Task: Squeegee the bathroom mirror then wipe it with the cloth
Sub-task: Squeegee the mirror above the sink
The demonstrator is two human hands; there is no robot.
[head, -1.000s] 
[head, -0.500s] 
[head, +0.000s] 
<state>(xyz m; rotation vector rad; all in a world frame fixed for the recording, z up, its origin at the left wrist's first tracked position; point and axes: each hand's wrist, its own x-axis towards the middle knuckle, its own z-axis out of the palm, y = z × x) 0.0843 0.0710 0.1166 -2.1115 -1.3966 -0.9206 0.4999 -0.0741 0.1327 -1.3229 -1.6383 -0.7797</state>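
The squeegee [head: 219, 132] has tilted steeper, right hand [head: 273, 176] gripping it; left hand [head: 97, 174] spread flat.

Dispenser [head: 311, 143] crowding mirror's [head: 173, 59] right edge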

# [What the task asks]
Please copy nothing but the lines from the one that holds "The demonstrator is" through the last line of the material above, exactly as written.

# [Solution]
The demonstrator is two human hands; there is no robot.
[head, -1.000s] 
[head, -0.500s] 
[head, +0.000s] 
<state>(xyz m; rotation vector rad; all in a world frame fixed for the recording, z up, its origin at the left wrist's first tracked position; point and axes: each hand's wrist, its own x-axis towards the middle knuckle, its own z-axis out of the palm, y = z × x) 0.0843 0.0710 0.1166 -2.1115 -1.3966 -0.9206 0.4999 -0.0741 0.1327 -1.3229 -1.6383 -0.7797</state>
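The squeegee [head: 219, 132] has tilted steeper, right hand [head: 273, 176] gripping it; left hand [head: 97, 174] spread flat.

Dispenser [head: 311, 143] crowding mirror's [head: 173, 59] right edge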

No further answer is needed.